From the data below, repeat exactly the lines from the line with "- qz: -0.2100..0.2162" to the line with "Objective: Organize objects", both included.

========================================================================

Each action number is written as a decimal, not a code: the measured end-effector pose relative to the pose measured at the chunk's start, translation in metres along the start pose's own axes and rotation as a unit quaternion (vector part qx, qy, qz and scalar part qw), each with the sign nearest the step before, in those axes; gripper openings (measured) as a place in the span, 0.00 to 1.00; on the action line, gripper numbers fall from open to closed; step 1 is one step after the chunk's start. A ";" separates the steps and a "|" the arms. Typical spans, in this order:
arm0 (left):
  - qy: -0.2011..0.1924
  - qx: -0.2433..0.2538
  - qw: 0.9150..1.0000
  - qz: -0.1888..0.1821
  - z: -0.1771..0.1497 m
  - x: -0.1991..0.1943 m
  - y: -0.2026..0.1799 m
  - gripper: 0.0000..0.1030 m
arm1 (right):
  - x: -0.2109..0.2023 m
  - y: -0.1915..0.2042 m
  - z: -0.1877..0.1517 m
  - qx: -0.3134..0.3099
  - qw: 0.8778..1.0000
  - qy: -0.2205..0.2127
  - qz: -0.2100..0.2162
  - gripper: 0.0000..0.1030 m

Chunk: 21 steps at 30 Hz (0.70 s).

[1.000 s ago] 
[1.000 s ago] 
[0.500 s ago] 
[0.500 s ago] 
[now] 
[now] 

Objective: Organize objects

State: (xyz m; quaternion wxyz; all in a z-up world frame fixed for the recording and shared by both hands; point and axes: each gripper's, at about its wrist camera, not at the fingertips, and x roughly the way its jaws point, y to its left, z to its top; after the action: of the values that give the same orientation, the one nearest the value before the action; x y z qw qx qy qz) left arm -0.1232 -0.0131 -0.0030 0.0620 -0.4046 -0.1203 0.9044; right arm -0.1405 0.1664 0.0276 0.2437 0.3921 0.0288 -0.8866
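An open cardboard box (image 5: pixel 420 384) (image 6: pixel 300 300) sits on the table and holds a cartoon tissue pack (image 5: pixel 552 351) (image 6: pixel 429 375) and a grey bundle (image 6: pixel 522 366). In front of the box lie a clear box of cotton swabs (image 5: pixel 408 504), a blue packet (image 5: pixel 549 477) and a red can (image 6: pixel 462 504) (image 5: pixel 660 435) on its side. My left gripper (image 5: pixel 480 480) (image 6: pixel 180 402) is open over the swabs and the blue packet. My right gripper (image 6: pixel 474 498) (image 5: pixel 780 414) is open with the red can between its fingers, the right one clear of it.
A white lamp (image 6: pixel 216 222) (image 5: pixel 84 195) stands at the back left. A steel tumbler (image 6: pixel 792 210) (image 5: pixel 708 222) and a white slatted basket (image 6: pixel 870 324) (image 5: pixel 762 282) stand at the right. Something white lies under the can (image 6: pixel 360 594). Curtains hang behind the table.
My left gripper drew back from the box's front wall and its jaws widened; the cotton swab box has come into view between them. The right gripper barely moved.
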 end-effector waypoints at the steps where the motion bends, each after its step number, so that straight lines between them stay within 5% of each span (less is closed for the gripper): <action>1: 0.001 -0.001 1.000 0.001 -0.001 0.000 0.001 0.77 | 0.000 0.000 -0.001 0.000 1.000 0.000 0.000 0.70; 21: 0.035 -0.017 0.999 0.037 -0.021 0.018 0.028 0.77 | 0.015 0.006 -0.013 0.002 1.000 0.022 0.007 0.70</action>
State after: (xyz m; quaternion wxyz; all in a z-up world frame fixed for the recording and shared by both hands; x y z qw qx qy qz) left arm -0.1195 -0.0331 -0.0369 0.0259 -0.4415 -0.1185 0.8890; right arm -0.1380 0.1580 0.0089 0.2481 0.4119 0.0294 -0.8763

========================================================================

*Result of this task:*
  - qz: -0.2100..0.2162
  - gripper: 0.0000..0.1030 m

Chunk: 21 steps at 30 Hz (0.70 s).

[1.000 s ago] 
[1.000 s ago] 
[0.500 s ago] 
[0.500 s ago] 
[now] 
[now] 

Objective: Organize objects

With this, the answer is done.